— Exercise instructions —
After finding the line with "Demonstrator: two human" in the entries below, retype exactly each line from there through the line with "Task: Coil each", including that final line.

- - - -

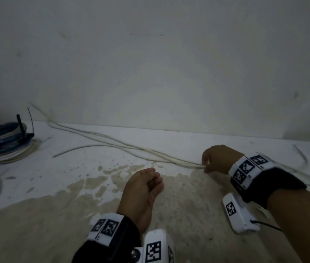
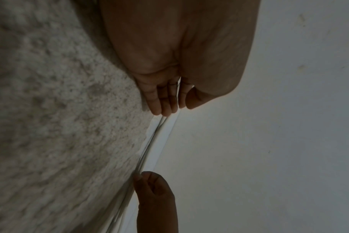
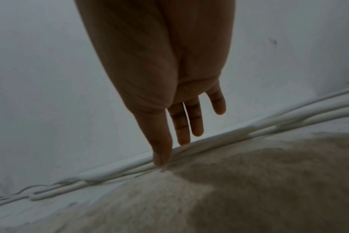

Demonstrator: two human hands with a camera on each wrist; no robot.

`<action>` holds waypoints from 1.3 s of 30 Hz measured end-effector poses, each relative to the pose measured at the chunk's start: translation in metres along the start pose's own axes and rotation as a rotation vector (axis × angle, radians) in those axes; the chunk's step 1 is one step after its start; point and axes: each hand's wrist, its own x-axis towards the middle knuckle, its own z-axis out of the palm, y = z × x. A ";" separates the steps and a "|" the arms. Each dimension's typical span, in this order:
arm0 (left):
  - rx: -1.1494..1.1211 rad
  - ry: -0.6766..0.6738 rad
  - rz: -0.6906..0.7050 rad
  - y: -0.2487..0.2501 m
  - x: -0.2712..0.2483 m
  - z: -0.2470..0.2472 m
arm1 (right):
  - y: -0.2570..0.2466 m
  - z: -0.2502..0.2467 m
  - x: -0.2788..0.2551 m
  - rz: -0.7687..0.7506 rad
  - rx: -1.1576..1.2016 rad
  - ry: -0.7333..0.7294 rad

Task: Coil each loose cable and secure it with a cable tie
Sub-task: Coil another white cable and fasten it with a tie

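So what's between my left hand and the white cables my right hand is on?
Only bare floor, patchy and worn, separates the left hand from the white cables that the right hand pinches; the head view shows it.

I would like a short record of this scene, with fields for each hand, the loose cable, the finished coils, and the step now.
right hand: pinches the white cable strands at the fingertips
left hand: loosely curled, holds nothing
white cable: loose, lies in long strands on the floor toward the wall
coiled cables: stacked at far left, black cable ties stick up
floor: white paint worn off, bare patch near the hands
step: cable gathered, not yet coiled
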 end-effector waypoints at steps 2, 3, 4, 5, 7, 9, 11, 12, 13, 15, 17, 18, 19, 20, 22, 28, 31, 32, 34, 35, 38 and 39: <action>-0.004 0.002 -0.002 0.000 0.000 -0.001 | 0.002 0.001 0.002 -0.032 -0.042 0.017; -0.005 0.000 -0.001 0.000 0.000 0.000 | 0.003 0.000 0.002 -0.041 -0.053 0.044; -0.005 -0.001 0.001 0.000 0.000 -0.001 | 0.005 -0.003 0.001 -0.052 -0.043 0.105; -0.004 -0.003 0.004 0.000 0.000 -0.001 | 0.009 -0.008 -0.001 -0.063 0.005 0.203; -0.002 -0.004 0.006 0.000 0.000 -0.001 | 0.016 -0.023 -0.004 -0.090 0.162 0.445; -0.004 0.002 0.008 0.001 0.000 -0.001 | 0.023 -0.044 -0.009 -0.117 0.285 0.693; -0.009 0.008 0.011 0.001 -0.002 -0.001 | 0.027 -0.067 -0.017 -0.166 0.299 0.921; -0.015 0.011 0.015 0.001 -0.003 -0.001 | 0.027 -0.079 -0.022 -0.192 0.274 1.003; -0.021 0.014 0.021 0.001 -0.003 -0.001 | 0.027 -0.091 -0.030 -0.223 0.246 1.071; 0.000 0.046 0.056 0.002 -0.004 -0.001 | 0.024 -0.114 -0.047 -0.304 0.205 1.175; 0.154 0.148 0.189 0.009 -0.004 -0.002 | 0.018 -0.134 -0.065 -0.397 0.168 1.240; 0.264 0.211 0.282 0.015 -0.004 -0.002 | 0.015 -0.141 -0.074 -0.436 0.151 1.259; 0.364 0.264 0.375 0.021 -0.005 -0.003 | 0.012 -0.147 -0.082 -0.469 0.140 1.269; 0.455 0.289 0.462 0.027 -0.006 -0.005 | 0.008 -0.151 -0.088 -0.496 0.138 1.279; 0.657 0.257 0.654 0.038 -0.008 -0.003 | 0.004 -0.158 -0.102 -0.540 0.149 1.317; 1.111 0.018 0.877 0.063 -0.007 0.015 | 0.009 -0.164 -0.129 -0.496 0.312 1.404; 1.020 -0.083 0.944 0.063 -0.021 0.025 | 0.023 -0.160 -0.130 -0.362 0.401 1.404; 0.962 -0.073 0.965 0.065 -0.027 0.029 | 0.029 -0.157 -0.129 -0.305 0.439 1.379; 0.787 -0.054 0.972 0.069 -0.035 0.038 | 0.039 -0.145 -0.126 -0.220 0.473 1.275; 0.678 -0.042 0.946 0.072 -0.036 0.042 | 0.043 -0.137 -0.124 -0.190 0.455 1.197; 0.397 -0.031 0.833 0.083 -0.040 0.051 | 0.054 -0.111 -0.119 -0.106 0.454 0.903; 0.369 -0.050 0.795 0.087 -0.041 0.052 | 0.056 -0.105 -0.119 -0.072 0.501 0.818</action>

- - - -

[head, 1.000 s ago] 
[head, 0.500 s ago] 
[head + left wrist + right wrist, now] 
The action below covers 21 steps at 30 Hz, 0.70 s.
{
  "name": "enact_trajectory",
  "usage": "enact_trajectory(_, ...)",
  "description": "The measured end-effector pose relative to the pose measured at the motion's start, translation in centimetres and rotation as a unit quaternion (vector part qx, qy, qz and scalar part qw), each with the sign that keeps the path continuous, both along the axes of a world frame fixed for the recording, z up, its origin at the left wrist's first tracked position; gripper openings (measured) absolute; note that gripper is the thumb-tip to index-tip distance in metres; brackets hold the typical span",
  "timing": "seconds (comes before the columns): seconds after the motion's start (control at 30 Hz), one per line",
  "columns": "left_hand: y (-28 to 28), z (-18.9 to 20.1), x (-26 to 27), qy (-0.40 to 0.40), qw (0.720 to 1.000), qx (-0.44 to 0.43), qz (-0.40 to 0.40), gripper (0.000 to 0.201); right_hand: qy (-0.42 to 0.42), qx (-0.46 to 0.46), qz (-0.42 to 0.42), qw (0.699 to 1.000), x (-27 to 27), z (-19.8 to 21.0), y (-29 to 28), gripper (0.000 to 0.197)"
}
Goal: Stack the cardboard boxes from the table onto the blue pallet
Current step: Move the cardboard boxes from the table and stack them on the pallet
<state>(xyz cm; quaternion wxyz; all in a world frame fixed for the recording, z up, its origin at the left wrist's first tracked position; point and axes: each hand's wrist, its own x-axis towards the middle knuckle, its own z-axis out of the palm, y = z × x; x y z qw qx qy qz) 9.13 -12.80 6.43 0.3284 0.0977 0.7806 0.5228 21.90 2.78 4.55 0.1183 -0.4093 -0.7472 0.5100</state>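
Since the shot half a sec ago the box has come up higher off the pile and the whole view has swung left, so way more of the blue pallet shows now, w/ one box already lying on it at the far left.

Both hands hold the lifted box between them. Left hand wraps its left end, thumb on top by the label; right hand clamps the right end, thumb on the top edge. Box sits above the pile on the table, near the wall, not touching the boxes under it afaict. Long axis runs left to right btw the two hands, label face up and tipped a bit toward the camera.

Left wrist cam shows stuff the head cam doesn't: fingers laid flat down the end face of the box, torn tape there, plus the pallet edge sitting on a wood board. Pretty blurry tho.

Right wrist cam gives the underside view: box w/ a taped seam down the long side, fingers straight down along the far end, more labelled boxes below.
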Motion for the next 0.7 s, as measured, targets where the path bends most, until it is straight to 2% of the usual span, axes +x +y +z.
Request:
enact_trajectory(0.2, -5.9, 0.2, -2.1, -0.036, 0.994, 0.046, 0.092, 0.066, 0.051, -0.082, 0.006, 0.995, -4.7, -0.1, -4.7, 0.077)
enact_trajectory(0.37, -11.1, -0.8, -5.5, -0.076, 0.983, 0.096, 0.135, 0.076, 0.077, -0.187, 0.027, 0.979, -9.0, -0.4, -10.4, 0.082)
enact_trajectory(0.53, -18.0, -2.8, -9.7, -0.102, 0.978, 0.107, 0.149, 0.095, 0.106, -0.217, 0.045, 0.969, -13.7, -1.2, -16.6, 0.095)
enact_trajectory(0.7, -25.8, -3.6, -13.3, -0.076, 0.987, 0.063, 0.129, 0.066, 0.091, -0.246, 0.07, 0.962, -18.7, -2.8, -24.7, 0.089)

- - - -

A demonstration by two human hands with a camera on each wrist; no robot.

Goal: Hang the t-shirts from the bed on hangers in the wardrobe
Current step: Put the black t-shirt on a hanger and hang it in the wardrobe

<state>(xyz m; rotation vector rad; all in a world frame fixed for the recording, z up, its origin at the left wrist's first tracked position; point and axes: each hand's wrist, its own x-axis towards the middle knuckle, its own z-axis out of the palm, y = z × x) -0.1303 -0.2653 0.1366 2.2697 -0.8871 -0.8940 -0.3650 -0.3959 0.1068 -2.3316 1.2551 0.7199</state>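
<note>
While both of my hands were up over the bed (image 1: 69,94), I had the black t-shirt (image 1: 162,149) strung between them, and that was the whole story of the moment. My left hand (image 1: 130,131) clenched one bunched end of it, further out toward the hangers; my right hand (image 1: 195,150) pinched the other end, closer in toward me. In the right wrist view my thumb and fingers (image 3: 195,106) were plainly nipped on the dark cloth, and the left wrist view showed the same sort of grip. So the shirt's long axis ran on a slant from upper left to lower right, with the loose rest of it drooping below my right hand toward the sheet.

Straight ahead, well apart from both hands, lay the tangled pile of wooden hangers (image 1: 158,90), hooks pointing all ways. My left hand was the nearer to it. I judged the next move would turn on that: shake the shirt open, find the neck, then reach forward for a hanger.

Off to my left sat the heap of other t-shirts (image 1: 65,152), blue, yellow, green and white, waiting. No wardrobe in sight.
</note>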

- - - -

— Output for this task —
Demonstrator: two human hands with a camera on each wrist; no robot.

`<action>` holds waypoints from 1.3 s of 30 Hz measured end-effector poses, each relative to the pose measured at the chunk's start: translation in metres along the start pose's own axes and rotation as a rotation vector (axis × angle, radians) in those axes; the chunk's step 1 is one step after its start; point and axes: each hand's wrist, its own x-axis towards the middle knuckle, its own z-axis out of the palm, y = z × x. A ";" separates the steps and a "|" the arms. Each dimension's typical span, in this order:
arm0 (left):
  - rx: -1.1494..1.1211 rad
  - ry: -0.6766..0.6738 rad
  - rz: -0.6906..0.7050 rad
  - y: -0.2487..0.2501 m
  - x: -0.2712..0.2483 m
  - z: -0.2470..0.2472 m
arm1 (right):
  - y: -0.2570..0.2466 m
  - z: -0.2502..0.2467 m
  - x: -0.2788..0.2551 m
  - rz: -0.7687..0.7506 rad
  - rx: -1.1576..1.2016 rad
  - ry: -0.7333..0.7294 rad

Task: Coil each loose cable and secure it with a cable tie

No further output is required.